● Task:
Here the whole listing must be retyped exactly, with no line omitted.

- Opening Delimiter -

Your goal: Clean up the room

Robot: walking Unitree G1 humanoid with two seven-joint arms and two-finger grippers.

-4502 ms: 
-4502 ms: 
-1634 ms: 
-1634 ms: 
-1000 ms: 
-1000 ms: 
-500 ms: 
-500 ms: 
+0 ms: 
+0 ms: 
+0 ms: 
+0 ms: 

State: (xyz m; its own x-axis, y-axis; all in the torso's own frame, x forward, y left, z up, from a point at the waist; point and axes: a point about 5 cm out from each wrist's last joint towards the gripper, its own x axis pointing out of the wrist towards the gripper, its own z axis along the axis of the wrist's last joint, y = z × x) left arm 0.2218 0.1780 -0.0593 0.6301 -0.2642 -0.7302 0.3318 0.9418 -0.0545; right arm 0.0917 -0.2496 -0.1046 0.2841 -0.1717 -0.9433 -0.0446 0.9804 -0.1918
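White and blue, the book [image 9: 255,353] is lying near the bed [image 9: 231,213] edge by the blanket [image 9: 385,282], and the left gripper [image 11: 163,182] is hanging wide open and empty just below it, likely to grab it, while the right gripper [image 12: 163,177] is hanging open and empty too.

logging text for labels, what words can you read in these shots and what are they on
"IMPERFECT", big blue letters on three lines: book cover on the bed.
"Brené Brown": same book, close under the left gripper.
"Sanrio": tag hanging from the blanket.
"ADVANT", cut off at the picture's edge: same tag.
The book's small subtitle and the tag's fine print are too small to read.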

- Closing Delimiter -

● Result below:
Your goal: Clean up the room

Robot: walking Unitree G1 humanoid with two seven-joint arms and two-finger grippers.

-4502 ms: 
-4502 ms: 
-1634 ms: 
-1634 ms: 
-1000 ms: 
-1000 ms: 
-500 ms: 
-500 ms: 
+0 ms: 
+0 ms: 
+0 ms: 
+0 ms: 

State: (xyz m; its own x-axis, y-axis; all in the torso's own frame, x forward, y left, z up, from a point at the waist; point and axes: a point about 5 cm out from each wrist's last joint towards the gripper, its own x axis pointing out of the wrist towards the gripper, its own z axis along the axis of the wrist's last joint, y = z × x) left arm 0.2218 0.1780 -0.0593 0.6301 -0.2642 -0.7302 0.3318 0.9418 -0.0545; right arm 0.0917 -0.2496 -0.1046 0.2841 -0.1717 -0.9433 -0.0446 0.9804 -0.1918
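White and blue, the book [image 9: 255,353] is lying near the bed [image 9: 231,213] edge by the blanket [image 9: 385,282], and the left gripper [image 11: 163,182] is hanging wide open and empty just below it, likely to grab it, while the right gripper [image 12: 163,177] is hanging open and empty too.

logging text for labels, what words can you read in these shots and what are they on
"IMPERFECT", big blue letters on three lines: book cover on the bed.
"Brené Brown": same book, close under the left gripper.
"Sanrio": tag hanging from the blanket.
"ADVANT", cut off at the picture's edge: same tag.
The book's small subtitle and the tag's fine print are too small to read.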

The exercise was worked through completely.